But total sales activity is still expected to exceed 2017 levels
Although the housing market slowed down in the first half of the year as supply remained exceptionally low and affordability declined, 2018 sales activity is still expected to slightly top year-ago levels, according to Freddie Mac’s July forecast.
The spring buying season saw considerable interest in buying a home in most of the country as the economy remained at healthy levels and the labor market proved to be robust. However, sales activity kept steady despite strengthening demand as would-be buyers saw their budgets squeezed by scant listings, swift home price growth, and higher mortgage rates.
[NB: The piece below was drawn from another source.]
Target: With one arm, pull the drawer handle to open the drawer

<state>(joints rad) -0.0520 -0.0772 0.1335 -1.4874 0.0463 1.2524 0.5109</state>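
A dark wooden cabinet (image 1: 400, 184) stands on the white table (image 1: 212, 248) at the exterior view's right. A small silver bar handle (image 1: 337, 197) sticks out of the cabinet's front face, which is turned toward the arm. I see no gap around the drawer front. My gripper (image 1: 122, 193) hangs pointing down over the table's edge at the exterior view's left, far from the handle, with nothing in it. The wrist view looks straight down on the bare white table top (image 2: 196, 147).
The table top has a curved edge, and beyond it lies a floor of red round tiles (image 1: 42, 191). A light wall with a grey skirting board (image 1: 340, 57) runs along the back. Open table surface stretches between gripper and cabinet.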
“Home sales have mostly moved sideways for much of the year, but given the sizeable demand for buying in most markets, there’s hope for a small breakout in the months ahead,” Freddie Mac Chief Economist Sam Khater said. “Mortgage rates have stabilized in recent months, and in some high-cost markets, price appreciation is showing some signs of easing. If new and existing housing supply can increase meaningfully, sales will follow.”
Freddie Mac expects a slight improvement in conditions as the market head into late summer. Total sales of new and existing homes are forecast to increase 2.5% in 2018 to 6.27 million, with new-home construction expected to help alleviate the supply shortage. Meanwhile, home prices are expected to grow 6.7% despite this year’s higher mortgage rates.
Total single-family first-lien mortgage originations are expected to slide around 7% this year to $1.69 trillion, driven by decreased refinance activity due to higher borrowing costs. The 30-year fixed-rate mortgage is forecast to average 4.6%.